*Task to complete*
When you reach the line containing "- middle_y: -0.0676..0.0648" in the entries below, begin reproducing lines exactly, and stop once the line containing "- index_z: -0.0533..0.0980" is done.

= Beginning of Section =

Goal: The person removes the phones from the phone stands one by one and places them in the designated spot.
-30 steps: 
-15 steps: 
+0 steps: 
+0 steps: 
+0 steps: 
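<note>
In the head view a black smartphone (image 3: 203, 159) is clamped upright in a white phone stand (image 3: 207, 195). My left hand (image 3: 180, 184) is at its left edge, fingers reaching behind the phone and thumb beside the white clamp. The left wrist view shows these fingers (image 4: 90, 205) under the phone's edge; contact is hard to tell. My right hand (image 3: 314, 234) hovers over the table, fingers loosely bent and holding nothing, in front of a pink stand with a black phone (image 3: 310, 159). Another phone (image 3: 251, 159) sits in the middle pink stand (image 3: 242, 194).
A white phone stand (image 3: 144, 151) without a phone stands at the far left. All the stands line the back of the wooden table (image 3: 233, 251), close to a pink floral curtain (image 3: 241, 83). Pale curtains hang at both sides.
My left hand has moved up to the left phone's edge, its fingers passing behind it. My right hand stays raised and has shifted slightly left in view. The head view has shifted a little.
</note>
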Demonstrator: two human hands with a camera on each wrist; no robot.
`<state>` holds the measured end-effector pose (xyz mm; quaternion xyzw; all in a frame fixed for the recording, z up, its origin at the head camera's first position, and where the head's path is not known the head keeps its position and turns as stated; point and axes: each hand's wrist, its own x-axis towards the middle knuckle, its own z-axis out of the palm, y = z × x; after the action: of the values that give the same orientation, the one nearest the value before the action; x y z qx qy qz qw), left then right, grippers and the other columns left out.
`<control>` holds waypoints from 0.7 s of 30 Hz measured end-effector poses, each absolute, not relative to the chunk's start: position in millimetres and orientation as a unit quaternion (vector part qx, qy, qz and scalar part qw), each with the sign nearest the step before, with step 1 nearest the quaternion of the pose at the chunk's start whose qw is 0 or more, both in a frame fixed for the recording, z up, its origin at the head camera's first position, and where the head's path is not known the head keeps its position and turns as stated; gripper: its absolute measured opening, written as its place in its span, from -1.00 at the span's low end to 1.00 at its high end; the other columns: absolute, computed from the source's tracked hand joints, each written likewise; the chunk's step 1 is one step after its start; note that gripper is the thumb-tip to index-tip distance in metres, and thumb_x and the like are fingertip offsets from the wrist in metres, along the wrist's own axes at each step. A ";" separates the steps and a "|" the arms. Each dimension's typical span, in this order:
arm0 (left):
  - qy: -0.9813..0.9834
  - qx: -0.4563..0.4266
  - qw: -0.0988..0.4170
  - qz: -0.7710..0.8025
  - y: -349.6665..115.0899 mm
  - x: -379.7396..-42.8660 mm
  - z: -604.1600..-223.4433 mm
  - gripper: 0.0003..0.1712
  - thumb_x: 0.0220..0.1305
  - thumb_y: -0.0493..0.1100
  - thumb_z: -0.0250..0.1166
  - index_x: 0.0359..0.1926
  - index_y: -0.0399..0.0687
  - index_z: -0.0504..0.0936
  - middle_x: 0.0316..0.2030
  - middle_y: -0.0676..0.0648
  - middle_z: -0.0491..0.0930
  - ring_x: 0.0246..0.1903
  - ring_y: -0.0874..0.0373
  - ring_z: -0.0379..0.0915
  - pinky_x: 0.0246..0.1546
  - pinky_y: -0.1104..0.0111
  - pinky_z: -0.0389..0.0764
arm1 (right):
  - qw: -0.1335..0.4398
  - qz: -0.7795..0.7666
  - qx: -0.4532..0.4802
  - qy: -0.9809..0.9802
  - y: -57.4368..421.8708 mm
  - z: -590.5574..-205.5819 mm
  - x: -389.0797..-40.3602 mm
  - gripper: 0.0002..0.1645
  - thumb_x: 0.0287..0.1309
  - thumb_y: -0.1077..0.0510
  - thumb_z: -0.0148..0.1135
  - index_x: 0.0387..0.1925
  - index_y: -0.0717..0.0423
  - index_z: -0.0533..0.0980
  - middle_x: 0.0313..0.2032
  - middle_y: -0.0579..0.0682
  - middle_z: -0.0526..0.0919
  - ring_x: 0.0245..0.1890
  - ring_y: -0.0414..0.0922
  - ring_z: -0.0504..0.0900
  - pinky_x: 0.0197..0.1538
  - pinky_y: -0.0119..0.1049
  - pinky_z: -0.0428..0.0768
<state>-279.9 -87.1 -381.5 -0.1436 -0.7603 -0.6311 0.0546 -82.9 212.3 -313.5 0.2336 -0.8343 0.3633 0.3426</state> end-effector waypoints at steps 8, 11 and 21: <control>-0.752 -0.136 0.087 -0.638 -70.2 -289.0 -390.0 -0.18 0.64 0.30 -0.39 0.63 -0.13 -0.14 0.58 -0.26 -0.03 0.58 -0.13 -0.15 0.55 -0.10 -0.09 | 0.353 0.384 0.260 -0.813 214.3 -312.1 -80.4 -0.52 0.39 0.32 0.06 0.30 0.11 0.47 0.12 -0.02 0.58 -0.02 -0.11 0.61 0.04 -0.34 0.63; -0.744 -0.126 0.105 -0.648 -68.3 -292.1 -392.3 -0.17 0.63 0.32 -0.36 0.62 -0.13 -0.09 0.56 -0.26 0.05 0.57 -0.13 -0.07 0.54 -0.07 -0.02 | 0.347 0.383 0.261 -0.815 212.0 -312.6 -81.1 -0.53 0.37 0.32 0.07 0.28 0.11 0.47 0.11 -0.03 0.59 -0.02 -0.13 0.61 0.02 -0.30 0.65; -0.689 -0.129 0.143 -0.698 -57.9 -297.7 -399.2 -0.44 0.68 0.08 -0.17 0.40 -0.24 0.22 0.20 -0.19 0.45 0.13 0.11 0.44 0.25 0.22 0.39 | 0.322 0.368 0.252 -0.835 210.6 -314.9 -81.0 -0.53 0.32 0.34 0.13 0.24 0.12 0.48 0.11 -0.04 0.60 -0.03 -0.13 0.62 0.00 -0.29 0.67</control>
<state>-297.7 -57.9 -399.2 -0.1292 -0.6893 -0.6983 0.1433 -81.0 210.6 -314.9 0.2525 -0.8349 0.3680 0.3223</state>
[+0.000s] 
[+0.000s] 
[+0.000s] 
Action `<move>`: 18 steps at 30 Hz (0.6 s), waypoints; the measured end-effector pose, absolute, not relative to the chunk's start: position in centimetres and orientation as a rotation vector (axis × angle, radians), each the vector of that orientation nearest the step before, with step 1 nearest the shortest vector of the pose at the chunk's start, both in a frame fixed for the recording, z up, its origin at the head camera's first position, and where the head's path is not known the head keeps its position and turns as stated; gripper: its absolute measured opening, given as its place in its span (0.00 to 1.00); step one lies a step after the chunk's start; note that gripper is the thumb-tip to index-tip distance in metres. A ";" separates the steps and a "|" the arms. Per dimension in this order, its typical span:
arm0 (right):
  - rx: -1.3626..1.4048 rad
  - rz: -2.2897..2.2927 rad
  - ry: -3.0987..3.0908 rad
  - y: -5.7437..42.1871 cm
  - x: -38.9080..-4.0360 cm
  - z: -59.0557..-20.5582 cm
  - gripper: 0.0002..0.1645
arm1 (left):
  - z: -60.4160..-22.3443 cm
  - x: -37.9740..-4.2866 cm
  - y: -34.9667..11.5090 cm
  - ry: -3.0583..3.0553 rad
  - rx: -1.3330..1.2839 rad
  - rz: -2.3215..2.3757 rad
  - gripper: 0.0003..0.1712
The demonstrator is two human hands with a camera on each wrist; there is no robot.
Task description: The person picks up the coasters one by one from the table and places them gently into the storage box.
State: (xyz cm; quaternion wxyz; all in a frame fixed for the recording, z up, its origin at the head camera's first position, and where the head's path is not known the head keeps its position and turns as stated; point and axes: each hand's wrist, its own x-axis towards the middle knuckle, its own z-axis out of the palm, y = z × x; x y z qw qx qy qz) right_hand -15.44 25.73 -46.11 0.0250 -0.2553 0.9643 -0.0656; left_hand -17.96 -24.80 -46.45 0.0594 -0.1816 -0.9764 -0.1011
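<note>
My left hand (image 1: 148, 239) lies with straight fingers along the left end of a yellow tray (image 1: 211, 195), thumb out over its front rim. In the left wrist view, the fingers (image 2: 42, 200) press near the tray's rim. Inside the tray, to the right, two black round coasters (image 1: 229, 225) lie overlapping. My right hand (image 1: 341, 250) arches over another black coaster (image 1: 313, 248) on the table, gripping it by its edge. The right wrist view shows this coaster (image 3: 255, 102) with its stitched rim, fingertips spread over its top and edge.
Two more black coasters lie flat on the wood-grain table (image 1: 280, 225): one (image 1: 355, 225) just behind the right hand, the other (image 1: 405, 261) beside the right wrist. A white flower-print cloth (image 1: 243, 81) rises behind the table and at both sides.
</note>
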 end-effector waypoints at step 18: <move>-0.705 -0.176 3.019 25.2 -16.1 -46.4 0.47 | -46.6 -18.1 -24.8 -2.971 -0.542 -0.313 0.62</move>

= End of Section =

*The answer*
  - middle_y: -0.0676..0.0648
  - middle_z: -0.0491..0.0930
  - ring_x: 0.0246..0.1903
  - ring_y: -0.0874..0.0373
  - ring_z: -0.0379..0.0915
  - pinky_x: 0.0246..0.1546
  - pinky_y: -0.1104..0.0111
  - pinky_z: -0.0389..0.0764
arm1 (right):
  - qw: -0.1335..0.4398
  - qz: -0.7795..0.7666
  - qx: -0.4532..0.4802
  - qy: -0.9809..0.9802
  - y: -57.4368..421.8708 mm
  - z: -590.5574..-205.5819 mm
  - x: -389.0797..-40.3602 mm
  - gripper: 0.0002..0.1645
  - thumb_x: 0.0287..0.1309
  - thumb_y: -0.1077..0.0510
  - thumb_z: -0.0148..0.1135
  - index_x: 0.0387..0.1925
  - index_y: -0.0717..0.0423
  - index_z: -0.0533..0.0980

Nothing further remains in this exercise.